Reborn (Chinese: 焕羽) is a 2025 Chinese television drama based on the Web novel Huan Yu by Qiang Yu (蔷屿），directed by Liu Ziwei and starring Zhang Jingyi and Zhou Yiran. The series follows Qiao Qingyu investigates the truth behind her sister’s death, finding mutual redemption and growing together with a young boy named Ming Sheng.

The series premiered on Tencent Video on June 19，2025, concluding its 23-episode run on July 6, 2025.

== Synopsis ==
Troubled by rumors, young Qingyu decided to investigate the cause of her sister Beiyu's death. She was determined to avenge her sister but ended up getting her family into even worse trouble. Ultimately, the encouragement of Ming Sheng and other friends allowed Qingyu to reconcile with her mother, find out the hidden love of her family and achieve personal growth.

== Cast and characters ==

=== Main ===

- Zhang Jingyi as Qiao Qingyu

Qiao Qingyu is an innocent, kind-hearted, brave, and resilient young woman. Convinced that her sister’s death was not a suicide, she teamed up with her classmate Ming Sheng to investigate the truth after her family moved in 2007, ultimately exposing the hidden injustices behind the incident.

- Zhou Yiran as Ming Sheng

Ming Sheng is Qiao Qingyu’s classmate. Born into a well-off middle-class family, his complicated family circumstances caused him to mature early. He often comes across as aloof and rebellious, but he helps Qiao Qingyu uncover the truth behind her sister’s death and quietly stands by her side.

=== Supporting ===

- Wu You as Qiao Beiyu

Qiao Qingyu's sister, she died in an accident as a result of her parents' long-tern neglect.

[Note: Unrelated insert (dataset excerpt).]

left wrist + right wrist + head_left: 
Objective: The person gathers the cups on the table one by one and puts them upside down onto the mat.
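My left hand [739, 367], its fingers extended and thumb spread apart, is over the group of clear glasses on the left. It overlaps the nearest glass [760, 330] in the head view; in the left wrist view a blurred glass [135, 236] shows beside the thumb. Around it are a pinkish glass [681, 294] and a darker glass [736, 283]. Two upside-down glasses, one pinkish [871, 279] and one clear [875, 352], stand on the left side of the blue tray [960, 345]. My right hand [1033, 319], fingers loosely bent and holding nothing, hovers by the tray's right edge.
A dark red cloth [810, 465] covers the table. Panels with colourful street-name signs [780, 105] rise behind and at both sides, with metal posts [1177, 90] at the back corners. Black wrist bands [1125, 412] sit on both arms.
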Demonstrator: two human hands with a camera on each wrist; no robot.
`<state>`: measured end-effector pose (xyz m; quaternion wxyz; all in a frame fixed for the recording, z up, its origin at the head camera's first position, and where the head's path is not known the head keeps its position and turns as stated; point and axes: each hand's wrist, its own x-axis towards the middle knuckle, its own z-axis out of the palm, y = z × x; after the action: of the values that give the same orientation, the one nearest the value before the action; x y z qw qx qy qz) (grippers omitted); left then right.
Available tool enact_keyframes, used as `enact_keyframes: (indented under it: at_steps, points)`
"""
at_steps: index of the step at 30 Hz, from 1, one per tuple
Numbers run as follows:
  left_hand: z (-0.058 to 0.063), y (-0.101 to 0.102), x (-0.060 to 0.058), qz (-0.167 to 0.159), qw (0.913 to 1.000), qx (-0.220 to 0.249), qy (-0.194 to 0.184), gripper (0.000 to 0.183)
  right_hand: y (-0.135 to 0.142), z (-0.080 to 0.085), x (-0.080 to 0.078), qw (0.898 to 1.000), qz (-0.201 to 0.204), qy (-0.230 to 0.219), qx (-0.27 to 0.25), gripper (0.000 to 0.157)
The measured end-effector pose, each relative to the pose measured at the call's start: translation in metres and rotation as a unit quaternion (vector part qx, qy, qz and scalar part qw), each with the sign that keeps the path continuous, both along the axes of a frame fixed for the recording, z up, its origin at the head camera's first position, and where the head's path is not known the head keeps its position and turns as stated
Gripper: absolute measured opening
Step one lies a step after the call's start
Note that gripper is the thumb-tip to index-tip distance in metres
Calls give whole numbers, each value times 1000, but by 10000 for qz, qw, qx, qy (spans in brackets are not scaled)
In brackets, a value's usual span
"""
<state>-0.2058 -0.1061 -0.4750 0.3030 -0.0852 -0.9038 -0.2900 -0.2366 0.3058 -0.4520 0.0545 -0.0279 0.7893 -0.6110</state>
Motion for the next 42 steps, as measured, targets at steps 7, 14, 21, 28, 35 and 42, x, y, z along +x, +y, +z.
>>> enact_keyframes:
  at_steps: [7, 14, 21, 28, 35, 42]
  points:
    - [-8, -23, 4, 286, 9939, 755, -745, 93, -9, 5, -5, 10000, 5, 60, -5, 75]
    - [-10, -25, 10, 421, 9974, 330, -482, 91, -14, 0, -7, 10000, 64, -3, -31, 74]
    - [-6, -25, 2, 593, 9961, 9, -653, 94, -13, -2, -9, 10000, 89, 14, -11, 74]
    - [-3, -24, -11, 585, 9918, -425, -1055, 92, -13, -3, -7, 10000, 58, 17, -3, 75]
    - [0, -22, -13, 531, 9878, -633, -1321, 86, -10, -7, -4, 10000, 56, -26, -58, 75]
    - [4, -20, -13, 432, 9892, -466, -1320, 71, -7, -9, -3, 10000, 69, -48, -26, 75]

- Huang Xiyan as Qiao Jinrui

The eldest grandson of the Qiao family and Qiao Qingyu’s cousin. Though he appeared to be a model citizen, he had actually sexually assaulted Qiao Beiyu, an act that ultimately led to a tragedy, yet the family covered it up.

== Reception ==
The series’ notable narrative and stylistic innovations, its thematic content have been recognized by major media outlets including the People’s Daily, Guangming Daily, Xinhua News Agency, China News Service, China Youth Daily, and China Women’s News. Through a cross-industry collaboration with the China Foundation for the Prevention of STDs and AIDS to promote scientific awareness, the series has explored new ways for cultural works to contribute to social governance. The series ranked No. 1 on Weibo’s TV Series Influence Chart and No. 3 on Douyin’s TV Series Chart; No. 2 on Maoyan’s All-Network Popularity Chart and No. 2 on Maoyan’s Online Popularity Chart; No. 1 on Yunhe’s Comprehensive Public Sentiment Popularity Chart; No. 1 on the Detawen TV Drama Prosperity Index; No. 2 on Kuyun’s All-Platform Popularity Ranking; No. 2 on Vlinkage’s TV Drama Viewing Index; and No. 2 on Xunyi’s Web Series Index Chart.